▶ _SUPPLIED MATERIAL_
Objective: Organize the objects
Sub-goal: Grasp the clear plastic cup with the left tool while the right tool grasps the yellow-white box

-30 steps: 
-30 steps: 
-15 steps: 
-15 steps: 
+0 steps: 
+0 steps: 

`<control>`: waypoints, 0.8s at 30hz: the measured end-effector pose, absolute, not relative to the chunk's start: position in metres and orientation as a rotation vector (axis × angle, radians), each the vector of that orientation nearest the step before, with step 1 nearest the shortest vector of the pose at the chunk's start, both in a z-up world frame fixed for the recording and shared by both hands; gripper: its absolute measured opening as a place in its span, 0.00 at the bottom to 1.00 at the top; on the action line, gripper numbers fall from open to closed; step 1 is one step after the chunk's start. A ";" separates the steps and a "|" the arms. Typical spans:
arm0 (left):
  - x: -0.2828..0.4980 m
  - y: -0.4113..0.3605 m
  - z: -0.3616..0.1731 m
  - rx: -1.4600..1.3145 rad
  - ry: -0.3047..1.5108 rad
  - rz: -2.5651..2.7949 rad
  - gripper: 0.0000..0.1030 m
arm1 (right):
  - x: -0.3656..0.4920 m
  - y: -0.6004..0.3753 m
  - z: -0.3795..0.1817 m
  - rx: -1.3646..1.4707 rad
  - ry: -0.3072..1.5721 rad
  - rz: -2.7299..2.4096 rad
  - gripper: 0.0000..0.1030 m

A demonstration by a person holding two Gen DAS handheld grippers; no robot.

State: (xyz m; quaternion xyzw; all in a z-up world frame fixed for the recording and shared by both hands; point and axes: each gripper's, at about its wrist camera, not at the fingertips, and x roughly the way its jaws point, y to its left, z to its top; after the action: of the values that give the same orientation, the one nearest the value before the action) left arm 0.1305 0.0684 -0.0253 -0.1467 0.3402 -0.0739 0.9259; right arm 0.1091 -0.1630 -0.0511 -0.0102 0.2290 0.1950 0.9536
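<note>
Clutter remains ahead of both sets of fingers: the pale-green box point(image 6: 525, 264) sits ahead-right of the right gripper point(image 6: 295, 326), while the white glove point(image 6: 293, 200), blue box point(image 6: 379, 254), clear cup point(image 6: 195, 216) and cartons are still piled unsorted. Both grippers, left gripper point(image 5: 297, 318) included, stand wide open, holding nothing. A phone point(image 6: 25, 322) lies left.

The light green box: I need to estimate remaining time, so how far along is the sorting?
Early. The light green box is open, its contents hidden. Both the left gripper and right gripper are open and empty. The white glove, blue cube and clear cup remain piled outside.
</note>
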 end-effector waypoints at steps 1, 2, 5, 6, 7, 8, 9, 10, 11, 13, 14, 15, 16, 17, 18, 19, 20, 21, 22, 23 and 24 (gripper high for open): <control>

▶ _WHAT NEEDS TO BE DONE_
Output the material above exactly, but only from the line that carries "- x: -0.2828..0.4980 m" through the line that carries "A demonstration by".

▶ _ANSWER SECTION_
  - x: -0.2828..0.4980 m
  - y: -0.4113..0.3605 m
  - z: -0.3616..0.1731 m
  - rx: -1.4600..1.3145 rad
  - ry: -0.3047..1.5108 rad
  - rz: -2.5651..2.7949 rad
  - gripper: 0.0000..0.1030 m
arm1 (right):
  - x: -0.3656..0.4920 m
  - y: -0.6004..0.3753 m
  - z: -0.3795..0.1817 m
  - rx: -1.3646..1.4707 rad
  - ry: -0.3072..1.5721 rad
  - rz: -2.7299..2.4096 rad
  - gripper: 0.0000..0.1030 m

A demonstration by a person holding two Gen DAS handheld grippers; no robot.

The exercise is complete.